GüncelTarım

İzmir Tarımı kuraklık ve yoksullukla mücadeleyi odağına alıyor

İzmir Büyükşehir Belediye Başkanı Tunç Soyer, İzmir Tarımı ve kooperatifçiliğin geliştirilmesine yönelik çalışmalarını ekonomi gazetecilerine anlattı. “Daha İyi Bir Yaşam İçin Kooperatifçilik Zirvesi”ne katılan Soyer, “İzmir’de köylümüz ve çiftçimiz başta olmak üzere tüm şehrin refahını artırmak ve bunu adil bir biçimde paylaştırmak için çalışıyoruz. Kooperatifçilik işte bu hedeflerimiz doğrultusunda elimizdeki en önemli araçlardan biri” dedi.

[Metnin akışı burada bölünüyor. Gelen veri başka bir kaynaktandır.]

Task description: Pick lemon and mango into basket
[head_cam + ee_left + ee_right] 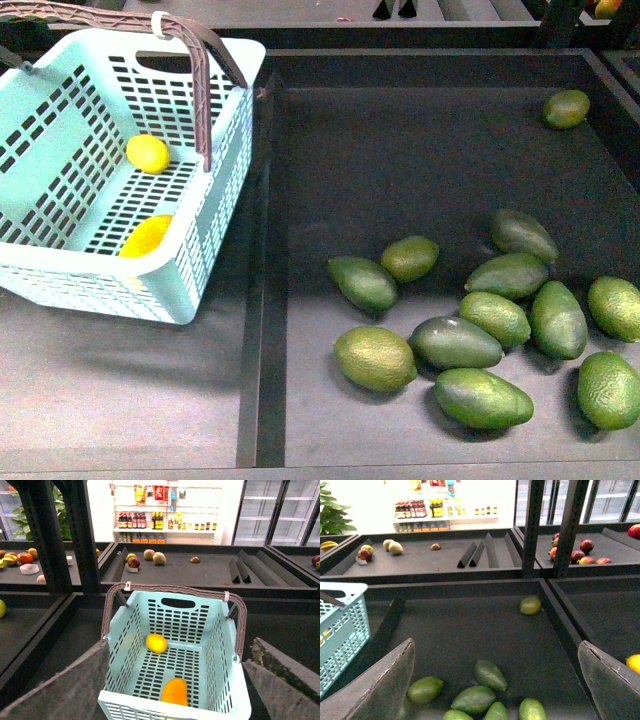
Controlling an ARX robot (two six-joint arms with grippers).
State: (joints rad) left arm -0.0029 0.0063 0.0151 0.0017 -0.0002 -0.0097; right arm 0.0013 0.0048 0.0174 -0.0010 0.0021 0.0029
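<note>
Green oval fruits [456, 343], a dozen or so, lie nearest in the front view, loose on the dark matte floor of the display bin [420, 160]; skins pebbled, dull-glossy.

Basket [215, 200]: light teal plastic, rectangular, slotted walls and floor, brown swing handles; stands on the worktop [110, 390] just beside the bin. Stiff and light by the look of it; best taken by a handle or the rim.

Mango [175, 691]: orange-yellow, smooth, elongated; lies on the basket floor against the near wall. Probably the heavier fruit, firm, somewhat slippery; hold across its narrow middle.

Lemon [156, 643]: yellow, small oval; lies on the basket floor, apart from the mango, toward the far wall. Likely light, firm, prone to roll; hold across the belly.

Left gripper [175, 680]: grey padded fingers spread, empty, above the basket.

Right gripper [495, 680]: fingers spread, empty, over the bin.

Both task fruits appear delivered.
</note>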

İzmir Büyükşehir Belediye Başkanı Tunç Soyer, Ekonomi Gazetecileri Derneği’nin 14-15 Haziran tarihlerinde çevrim içi düzenlediği Küresel Isınma Kurultayı kapsamında yapılan “Daha İyi Bir Yaşam İçin Kooperatifçilik Zirvesi”ne katıldı. Büyükşehir Belediyesi’nin desteğiyle Tarihi Havagazı Fabrikası Gençlik Yerleşkesi’nde yapılan Zirve’de konuşan Soyer, “Başka Bir Tarım Mümkün” vizyonu ve İzmir Tarımı’nı Türkiye’de bugüne kadar uygulanan tarım politikasından ayıran iki temel farkın kuraklıkla ve yoksullukla mücadele odağı olduğunu söyleyerek “Ülkemizde suyumuzun yüzde 77’si tarım için kullanılıyor. Tarımda israf ve vahşi sulama acilen değişmez ise ne yazık ki içecek suya bile hasret kalacağımız günler kapımızda. Biz, İzmir Tarımı ile ekonomik değeri yüksek, suyu az tüketen, bu toprakların atalık tohumlarını ve stratejik ürünlerini destekleyecek bir politika izleyerek, tarımda harcanan suyu yüzde elli oranında azaltmayı hedefliyoruz. Örneğin Küçük Menderes’te yer altı sularının 300-400 metreye kadar çekilmesine neden olan silajlık mısır gibi ürünler yerine bu toprakların kendi iklimine uygun saz çavdarı, mürdümük, gambilya gibi doğal yağışlarla büyüyebilen ve besin değeri çok yüksek yem bitkilerini teşvik ediyoruz. Yanı sıra tarımda su israfını modern yöntemlerle değiştiriyoruz. Böylelikle, kuraklığa karşı çiftçimizi ve şehrimizdeki milyonları koruyor, içme suyu kaynaklarımızı teminat altına alıyoruz” dedi.

Zirveye Köy-Koop İzmir Birlik Başkanı Neptün Soyer, İzmir Büyükşehir Belediyesi Genel Sekreteri Dr. Buğra Gökçe ve Genel Sekreter Yardımcısı Ertuğrul Tugay, akademisyenler, kooperatif başkanları ve ortakları ile gazeteciler katıldı.

İmece ruhu

Başkan Soyer, konuşmasında küresel tarım tekellerinin büyümesiyle çiftçinin omuzlarına yüklenen girdi maliyetlerinin küçük üreticileri toprağından kopararak kente göçe zorladığını, oysa bu toprakların binlerce yıldır süregelen bir ‘imece’ ruhu ve bu ruhla oluşmuş kooperatifçilik geleneği olduğunu söyledi. Kooperatiflerin üreten çiftçiyi, köylüyü koruduğunu vurgulayan Soyer, “Mevcut sistemde tarımla uğraşan çiftçilerimiz ürettiklerini satarken, eğer yalnızlarsa, yani kooperatif bünyesinde bir gücün içerisinde değillerse, bu küresel çarkın içerisinde bütünüyle savunmasız kalıyor. Çünkü pazarlama ve ihraç etme gücünden yoksunlar. Ürettikleri ürünleri yok pahasına satıyorlar. Dolayısıyla bu çarkta köylümüz emeğinin, alın terinin karşılığını alamıyor. Tüketici ise ürünü çok daha pahalıya almak zorunda kalıyor. Üreten çiftçi de üretileni tüketen milyonlarca vatandaşımız da teşvik edilen bu çarkın en büyük mağdurları haline geliyor” dedi.